> [How to complete this task]:
From the data below, return the exact lines starting at the line containing "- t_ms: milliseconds" and ending at the line containing "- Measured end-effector", both included, and nothing else.

> [Material provided]:
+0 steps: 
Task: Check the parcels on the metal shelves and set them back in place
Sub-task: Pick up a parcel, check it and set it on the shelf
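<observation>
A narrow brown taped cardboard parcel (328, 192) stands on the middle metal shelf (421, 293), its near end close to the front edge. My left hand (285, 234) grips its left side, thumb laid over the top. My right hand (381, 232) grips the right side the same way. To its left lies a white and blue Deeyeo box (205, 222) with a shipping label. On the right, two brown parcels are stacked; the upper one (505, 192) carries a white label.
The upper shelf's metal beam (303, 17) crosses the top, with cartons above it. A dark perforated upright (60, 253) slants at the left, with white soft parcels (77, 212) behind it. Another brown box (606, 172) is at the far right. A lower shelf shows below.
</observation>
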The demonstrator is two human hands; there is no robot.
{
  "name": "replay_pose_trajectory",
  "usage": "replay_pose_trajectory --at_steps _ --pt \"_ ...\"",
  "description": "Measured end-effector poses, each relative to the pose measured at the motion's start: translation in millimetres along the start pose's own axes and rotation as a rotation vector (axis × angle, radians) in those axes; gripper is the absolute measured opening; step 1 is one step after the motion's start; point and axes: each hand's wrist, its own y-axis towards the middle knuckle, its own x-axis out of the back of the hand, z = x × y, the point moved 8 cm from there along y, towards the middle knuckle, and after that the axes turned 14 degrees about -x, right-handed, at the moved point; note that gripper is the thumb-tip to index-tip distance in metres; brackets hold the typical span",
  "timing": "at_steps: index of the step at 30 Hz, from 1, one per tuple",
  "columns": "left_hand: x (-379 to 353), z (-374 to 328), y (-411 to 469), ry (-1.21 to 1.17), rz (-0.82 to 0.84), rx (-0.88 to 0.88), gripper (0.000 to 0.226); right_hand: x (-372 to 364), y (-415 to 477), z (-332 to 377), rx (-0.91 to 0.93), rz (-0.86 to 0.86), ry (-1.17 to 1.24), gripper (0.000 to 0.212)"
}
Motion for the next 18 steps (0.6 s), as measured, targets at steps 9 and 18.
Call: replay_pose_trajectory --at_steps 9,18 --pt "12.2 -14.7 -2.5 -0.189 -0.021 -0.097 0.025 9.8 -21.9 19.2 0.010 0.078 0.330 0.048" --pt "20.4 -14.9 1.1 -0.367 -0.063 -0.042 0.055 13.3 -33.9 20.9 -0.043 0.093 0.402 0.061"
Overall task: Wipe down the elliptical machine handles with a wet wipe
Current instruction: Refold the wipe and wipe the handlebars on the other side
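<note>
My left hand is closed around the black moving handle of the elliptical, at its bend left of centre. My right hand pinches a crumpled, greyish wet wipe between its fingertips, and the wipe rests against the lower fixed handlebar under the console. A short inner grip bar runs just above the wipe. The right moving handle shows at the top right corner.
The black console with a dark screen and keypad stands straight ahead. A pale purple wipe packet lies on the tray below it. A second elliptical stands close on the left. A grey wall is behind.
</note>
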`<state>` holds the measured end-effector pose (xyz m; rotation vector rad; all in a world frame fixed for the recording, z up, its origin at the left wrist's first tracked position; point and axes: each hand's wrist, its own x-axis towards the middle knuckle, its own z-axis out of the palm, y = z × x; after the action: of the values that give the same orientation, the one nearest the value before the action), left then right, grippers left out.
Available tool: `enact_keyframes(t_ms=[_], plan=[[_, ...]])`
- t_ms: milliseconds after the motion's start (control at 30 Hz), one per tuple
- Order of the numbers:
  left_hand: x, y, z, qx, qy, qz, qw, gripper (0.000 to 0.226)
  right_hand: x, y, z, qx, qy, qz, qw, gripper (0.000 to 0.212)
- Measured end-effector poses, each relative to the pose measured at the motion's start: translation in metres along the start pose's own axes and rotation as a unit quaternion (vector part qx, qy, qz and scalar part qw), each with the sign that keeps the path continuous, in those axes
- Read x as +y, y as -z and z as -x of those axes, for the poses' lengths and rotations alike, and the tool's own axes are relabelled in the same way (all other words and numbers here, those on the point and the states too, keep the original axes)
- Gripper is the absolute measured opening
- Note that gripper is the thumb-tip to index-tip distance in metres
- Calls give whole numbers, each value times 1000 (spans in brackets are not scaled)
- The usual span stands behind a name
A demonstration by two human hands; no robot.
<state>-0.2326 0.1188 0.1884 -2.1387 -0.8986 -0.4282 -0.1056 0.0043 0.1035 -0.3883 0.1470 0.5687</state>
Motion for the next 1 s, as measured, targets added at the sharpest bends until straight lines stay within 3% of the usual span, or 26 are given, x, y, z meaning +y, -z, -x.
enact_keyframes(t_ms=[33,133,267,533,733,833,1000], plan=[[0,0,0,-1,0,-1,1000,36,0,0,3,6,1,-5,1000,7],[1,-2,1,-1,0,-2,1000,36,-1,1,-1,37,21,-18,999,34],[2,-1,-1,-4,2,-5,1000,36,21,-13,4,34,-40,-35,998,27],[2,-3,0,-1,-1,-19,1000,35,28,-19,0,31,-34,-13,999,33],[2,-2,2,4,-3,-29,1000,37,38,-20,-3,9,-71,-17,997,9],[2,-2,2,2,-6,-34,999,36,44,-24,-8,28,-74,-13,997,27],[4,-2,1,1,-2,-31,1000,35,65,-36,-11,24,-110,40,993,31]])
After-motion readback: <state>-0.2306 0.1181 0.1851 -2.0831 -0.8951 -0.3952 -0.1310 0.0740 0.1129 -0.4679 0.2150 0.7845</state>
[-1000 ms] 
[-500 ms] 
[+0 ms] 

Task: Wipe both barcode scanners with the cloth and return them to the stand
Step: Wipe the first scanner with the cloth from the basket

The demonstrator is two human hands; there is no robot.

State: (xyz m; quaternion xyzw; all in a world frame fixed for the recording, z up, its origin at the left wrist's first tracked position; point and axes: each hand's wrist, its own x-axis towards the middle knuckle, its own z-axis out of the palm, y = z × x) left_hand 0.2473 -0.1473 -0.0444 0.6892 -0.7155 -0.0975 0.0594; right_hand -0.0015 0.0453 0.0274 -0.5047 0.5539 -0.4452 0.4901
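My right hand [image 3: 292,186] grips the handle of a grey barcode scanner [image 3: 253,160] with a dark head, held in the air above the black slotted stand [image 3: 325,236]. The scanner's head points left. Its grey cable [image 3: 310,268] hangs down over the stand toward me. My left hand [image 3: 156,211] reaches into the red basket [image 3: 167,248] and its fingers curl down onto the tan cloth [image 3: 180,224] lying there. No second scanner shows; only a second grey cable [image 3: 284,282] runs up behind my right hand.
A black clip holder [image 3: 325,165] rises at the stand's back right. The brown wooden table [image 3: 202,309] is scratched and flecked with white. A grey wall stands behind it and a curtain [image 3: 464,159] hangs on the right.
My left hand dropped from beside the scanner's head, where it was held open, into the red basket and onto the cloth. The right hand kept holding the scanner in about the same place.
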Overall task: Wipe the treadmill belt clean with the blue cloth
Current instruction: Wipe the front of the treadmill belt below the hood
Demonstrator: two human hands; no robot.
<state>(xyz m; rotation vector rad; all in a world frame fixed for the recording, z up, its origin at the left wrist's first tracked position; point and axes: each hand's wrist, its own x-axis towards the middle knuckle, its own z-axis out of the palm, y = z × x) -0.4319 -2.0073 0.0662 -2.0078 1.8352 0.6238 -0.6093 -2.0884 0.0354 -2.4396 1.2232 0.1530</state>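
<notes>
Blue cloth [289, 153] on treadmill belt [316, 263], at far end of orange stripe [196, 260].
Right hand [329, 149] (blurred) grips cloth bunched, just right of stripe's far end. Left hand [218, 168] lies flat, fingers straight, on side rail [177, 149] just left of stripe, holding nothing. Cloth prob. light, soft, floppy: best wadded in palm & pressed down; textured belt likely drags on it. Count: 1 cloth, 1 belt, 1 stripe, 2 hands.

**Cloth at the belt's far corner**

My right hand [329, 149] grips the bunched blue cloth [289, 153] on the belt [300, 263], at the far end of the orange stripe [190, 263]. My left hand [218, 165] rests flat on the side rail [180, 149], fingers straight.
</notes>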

> [Task solution]:
- t_ms: milliseconds after the motion's start (control at 30 Hz), one per tuple
- Order of the numbers:
  left_hand: x, y, z, qx, qy, qz, qw, gripper (0.000 to 0.226)
  right_hand: x, y, z, qx, qy, qz, qw, gripper (0.000 to 0.212)
- Measured end-effector poses, each relative to the pose measured at the motion's start: translation in metres along the start pose's own axes and rotation as a unit quaternion (vector part qx, qy, qz and scalar part qw), each with the sign that keeps the path continuous, in those axes

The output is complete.